Work ethic, communication skills, teamwork and problem solving often trump a specific degree plan and path.

0
747


This story is one part of our five part educations series. Read more from this feature using the menu below.

A primary goal for a student after college is to find a job that gets the graduate out of mom and dad’s basement or spare bedroom. A popular notion is that the key to success comes from picking a major that leads to a career where jobs are in-demand.

Maybe not, according to experts.

Career specialists from the University of Oklahoma and the University of Tulsa agree on the list of the top majors for this year. However, the status of the job market shouldn’t always be a student’s focus or reason for selecting a major.

Travis Lightsey Jr., major and career exploration coach at OU, says students should stay true to themselves when choosing their majors.

“In our experience with working with students, it is best that they have an understanding of themselves, including their goals, interests, values and skills, and understand the different options of majors and careers they have,” he says.

Robin Huston, OU career services director, adds that no matter what students choose, they should keep in mind that “employers say the top skills they are looking for include: ability to work on a team, problem-solving skills, written and verbal communication skills, and a strong work ethic.

“The soft skills become more important than the major.”

Some students valuing employment security may be driven to select majors that offer ample job openings.

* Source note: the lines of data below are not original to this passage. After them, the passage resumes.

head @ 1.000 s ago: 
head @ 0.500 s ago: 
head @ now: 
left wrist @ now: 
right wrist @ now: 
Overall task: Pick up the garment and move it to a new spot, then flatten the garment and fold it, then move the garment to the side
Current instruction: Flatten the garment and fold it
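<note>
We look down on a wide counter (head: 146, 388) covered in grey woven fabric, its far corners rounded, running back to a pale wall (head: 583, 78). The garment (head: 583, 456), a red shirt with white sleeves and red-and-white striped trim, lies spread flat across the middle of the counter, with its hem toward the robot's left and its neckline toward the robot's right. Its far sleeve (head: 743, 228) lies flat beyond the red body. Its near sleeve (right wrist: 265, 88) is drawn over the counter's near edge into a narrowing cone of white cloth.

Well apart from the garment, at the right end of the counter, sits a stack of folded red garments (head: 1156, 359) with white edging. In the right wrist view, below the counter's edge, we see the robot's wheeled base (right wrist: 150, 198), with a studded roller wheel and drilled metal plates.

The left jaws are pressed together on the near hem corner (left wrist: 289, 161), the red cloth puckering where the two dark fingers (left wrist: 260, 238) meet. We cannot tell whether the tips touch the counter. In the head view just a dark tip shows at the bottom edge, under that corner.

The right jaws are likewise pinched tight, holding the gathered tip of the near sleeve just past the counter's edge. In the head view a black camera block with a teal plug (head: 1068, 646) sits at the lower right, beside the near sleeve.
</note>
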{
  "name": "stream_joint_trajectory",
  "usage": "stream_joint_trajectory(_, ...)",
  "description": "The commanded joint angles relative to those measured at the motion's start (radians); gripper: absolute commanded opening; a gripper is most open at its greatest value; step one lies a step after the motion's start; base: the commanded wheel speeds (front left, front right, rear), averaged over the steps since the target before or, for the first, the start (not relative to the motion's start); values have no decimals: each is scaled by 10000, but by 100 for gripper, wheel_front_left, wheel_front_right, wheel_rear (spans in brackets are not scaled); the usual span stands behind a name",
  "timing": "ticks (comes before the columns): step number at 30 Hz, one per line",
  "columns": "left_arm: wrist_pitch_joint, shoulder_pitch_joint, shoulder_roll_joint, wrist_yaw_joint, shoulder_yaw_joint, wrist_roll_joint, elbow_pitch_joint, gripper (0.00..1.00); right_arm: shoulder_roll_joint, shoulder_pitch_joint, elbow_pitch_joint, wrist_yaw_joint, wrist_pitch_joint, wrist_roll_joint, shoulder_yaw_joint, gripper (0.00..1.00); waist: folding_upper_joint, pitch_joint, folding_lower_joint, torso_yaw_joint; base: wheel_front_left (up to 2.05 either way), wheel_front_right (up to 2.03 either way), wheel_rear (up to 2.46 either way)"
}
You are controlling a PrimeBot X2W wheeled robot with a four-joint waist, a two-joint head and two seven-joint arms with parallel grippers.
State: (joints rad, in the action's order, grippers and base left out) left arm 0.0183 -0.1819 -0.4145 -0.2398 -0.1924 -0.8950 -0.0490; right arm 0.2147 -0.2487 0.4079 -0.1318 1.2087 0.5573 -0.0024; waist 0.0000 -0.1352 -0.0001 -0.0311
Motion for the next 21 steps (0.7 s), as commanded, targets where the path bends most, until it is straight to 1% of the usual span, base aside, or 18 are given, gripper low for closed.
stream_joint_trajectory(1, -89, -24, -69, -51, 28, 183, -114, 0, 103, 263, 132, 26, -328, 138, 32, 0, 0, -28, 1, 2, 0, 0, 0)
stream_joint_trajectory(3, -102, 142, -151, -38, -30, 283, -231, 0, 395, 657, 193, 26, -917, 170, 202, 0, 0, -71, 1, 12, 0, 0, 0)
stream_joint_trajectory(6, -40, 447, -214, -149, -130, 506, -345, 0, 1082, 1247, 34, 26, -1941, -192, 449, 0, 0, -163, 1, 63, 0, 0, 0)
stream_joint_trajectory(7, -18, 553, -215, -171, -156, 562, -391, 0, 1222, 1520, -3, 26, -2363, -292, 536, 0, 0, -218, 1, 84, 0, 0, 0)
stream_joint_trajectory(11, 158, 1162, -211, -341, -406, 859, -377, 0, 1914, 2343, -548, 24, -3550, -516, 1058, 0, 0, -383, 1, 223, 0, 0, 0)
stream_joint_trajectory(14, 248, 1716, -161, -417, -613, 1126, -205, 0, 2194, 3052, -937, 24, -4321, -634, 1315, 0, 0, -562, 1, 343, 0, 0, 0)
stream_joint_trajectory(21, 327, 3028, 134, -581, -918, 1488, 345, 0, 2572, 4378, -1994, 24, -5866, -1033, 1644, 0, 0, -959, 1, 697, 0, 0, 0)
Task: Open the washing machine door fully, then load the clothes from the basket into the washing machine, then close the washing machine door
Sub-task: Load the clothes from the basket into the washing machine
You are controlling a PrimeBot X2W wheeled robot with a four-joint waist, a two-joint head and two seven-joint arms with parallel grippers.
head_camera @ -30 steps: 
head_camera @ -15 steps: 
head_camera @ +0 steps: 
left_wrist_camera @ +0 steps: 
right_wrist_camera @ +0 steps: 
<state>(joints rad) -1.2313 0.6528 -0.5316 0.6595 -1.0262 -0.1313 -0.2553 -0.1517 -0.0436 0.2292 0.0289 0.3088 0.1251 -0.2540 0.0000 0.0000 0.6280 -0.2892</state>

However, the Bureau of Labor Statistics estimates that the average worker will have at least 10 different jobs before age 40 and Generation Z graduates will hold 12-15 jobs in their lifetimes.

“We want our students to enjoy what they’re studying,” says Shelly Holly, TU director of career services. “If they are passionate about a field, they’re more likely to succeed in college and in the workplace regardless of what career they end up pursuing.”

Both OU and TU have processes for helping students decide on majors. OU students can meet one-on-one with an exploration coach and take a major and career assessment.

“This also allows students to develop better decision-making skills to be able to understand the implications of their choices in majors and what careers they lead to,” Lightsey says.

According to OU’s Institutional Research and Reporting, the most common majors in 2017 include business, biology, pre-nursing, psychology and engineering with increases in journalism and architecture.

Huston says Oklahoma specifically needs teachers, but that isn’t a major in demand. She also agrees with Lightsey in how students should choose their degrees.

“Viability in the job market is not as important as choosing a major that interests you,” she says. “If you are lucky enough, your strengths and interests fall into a major with a clearer career path [such as] accounting or petroleum engineering.

“However, if you are like many students and you do not know what you want your career to be, studying what interests you and focusing on your strengths is a better option than simply choosing a major for its career path.”

TU’s most common majors vary slightly from OU’s; they include nursing, media studies, computer science, mechanical engineering and biology. These are in line with the expected job market in coming years, according to TU officials.